Photo: WWF / Minam
This initiative is part of the third phase of the Amazon Sustainable Landscapes (ASL) Program, which aims to address key challenges such as deforestation, biodiversity loss and climate change.
The project, which covers an intervention area of more than 4.7 million hectares in Madre de Dios, prioritizes the protection of five Natural Protected Areas (NPAs), including Alto Purús National Park, Amarakaeri Communal Reserve, Tambopata National Reserve, Manu National Park, Bahuaja Sonene National Park, and their buffer zones. It also seeks to strengthen ecological connectivity and mitigate carbon emissions in this region known as the “Biodiversity Capital of Peru”.
Key project strategies
The project will generate a transformational impact through an integrated landscape management approach. To this end, it adopts a collaborative, multi-sector, multi-level model based on four interconnected strategies:
- Development and strengthening of enabling policy conditions, governance, and institutional capacities for territorial planning, and monitoring and control of deforestation.
- The promotion of sustainable production practices in key habitats of standing forests and buffer zones of Natural Protected Areas, and bio-businesses such as ecotourism, agroforestry, fish farming and palm fruits, as an alternative for sustainable development in the landscape, and to facilitate adaptation to climate change by local communities and indigenous peoples.
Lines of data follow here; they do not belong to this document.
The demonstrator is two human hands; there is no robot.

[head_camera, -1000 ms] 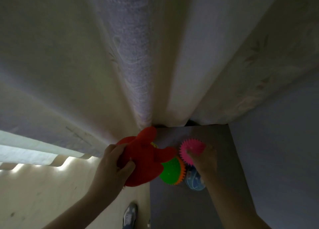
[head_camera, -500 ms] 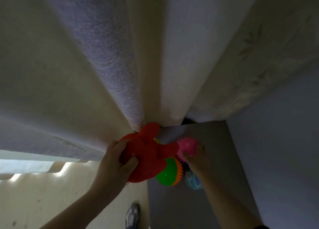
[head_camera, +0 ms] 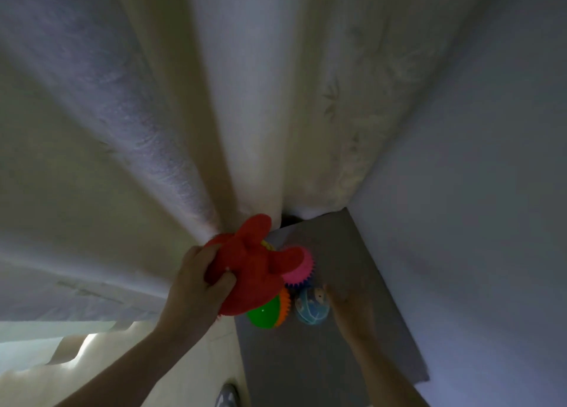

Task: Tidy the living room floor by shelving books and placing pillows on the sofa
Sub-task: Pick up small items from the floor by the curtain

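- Head view: L hand grasps red plush toy, thumb on its front. Toy is held vs. curtain folds, over edge of grey surface.
- R hand looks released, fingers out flat on surface, just beside blue ball; too dim to tell if touching.
- Pink spiky ball partly behind toy; green/orange spiky ball under toy, next to blue ball.
- Shoe on floor, btm edge.

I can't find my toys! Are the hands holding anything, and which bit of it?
The left hand grips the red plush toy by the edge of its rounded body. The right hand holds nothing; it lies open beside the blue ball.
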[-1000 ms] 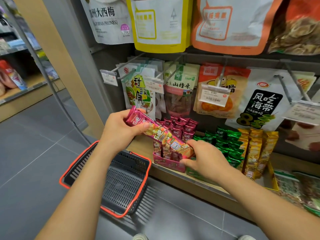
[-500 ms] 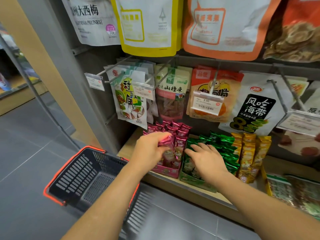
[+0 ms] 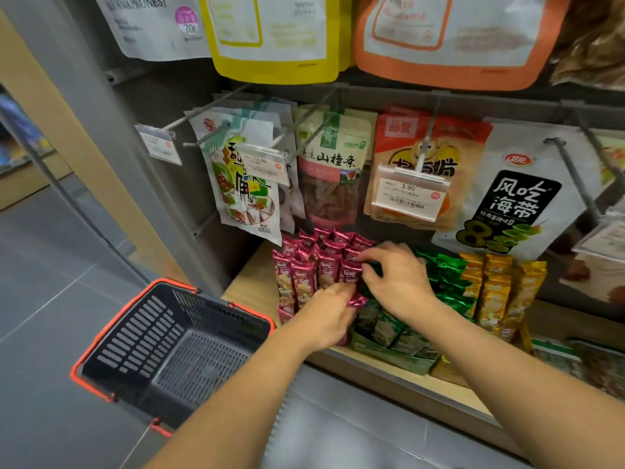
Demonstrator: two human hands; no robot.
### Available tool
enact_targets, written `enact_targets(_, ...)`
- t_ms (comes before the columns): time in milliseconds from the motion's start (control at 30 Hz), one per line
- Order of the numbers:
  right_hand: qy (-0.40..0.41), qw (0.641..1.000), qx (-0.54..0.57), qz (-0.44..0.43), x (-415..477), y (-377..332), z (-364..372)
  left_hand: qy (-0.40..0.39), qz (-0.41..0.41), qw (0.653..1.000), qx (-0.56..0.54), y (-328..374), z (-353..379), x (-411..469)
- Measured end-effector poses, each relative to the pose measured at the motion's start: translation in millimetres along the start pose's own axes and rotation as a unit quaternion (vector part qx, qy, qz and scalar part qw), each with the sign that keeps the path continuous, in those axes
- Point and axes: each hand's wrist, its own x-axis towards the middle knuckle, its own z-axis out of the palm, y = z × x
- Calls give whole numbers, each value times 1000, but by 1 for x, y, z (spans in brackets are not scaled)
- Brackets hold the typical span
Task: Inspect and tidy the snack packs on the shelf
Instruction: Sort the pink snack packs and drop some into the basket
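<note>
1. The left hand (image 3: 329,316) has its fingers (image 3: 340,297) curled tight round one pink foil snack pack (image 3: 357,301). The pack's crimped end pokes out to the right of the fist, low at the front of the display.
2. The right hand (image 3: 399,282) lies just above and touching the left. Its fingers (image 3: 375,253) are bent, with forefinger and thumb close together where pink wrappers meet green ones. Whether they pinch a pack cannot be told.
3. Beside both hands, the row of upright pink foil snack packs (image 3: 304,265) stands in a pink display box on the pale wooden shelf (image 3: 250,286).
4. Right of them stand the green foil snack packs (image 3: 446,275) in a green cardboard tray (image 3: 389,355), partly hidden under the right wrist.
5. Next right again are the golden-yellow foil snack packs (image 3: 497,289), also upright.
6. Above the shelf, pouches hang from metal pegs:
   - a white pouch with a cartoon print (image 3: 240,177)
   - a green-topped clear-window pouch (image 3: 334,170)
   - an orange pouch (image 3: 429,154) with a clear price tag (image 3: 409,194) in front
   - a white pouch with a black label (image 3: 517,198)
7. Higher still hang a large yellow-edged pouch (image 3: 274,38) and an orange-edged pouch (image 3: 453,38).
8. Below the left forearm, a black plastic shopping basket with a red rim (image 3: 176,346) sits over the grey tiled floor (image 3: 44,299).
</note>
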Motion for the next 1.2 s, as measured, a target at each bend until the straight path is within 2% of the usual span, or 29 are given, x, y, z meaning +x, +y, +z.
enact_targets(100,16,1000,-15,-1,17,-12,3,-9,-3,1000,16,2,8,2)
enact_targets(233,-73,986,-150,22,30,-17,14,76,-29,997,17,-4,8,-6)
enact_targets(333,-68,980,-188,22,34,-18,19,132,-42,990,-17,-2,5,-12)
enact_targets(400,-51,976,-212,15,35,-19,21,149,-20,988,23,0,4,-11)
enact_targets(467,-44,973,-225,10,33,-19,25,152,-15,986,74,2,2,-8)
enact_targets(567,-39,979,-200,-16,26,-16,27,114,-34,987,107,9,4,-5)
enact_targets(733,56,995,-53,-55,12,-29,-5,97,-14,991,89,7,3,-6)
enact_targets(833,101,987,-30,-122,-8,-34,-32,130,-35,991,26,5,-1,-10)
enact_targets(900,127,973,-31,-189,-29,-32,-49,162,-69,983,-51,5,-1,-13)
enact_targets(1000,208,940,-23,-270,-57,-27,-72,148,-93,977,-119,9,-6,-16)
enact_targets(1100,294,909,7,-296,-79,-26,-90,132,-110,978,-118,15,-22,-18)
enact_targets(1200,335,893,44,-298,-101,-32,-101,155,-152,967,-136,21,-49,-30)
- The implementation of actions for the conservation of biodiversity and biological connectivity and the restoration of key ecosystems, contributing to carbon sequestration and the development of ecosystem resilience, and helping to mitigate the impacts of climate change in Madre de Dios.
- Knowledge management, promoting the generation of strategic information for decision making and collaboration between local and national stakeholders.
A model of sustainability and participation
The landscape includes a robust network of Protected Natural Areas (PNAs), indigenous territories and forest resource-based economies, and is noted for possessing one of the largest intact and connected tropical forest biomes in the Peruvian Amazon, offering an exceptional opportunity for long-term conservation of its global environmental values.
The project formulation and validation process were developed in a participatory manner between August 2023 and December 2024, with the involvement of the various landscape stakeholders, considering gender, intercultural and intergenerational approaches. The project also has an Environmental and Social Management Framework, a Gender Plan, a Safety Protocol, and a Stakeholder Involvement Plan.
Learn more about these documents: STAKEHOLDER INVOLVEMENT PLAN and the ENVIRONMENTAL AND SOCIAL MANAGEMENT FRAMEWORK (ESMF).
With a five-year implementation horizon, this initiative is projected as a transformative model for conservation and development in the Peruvian Amazon.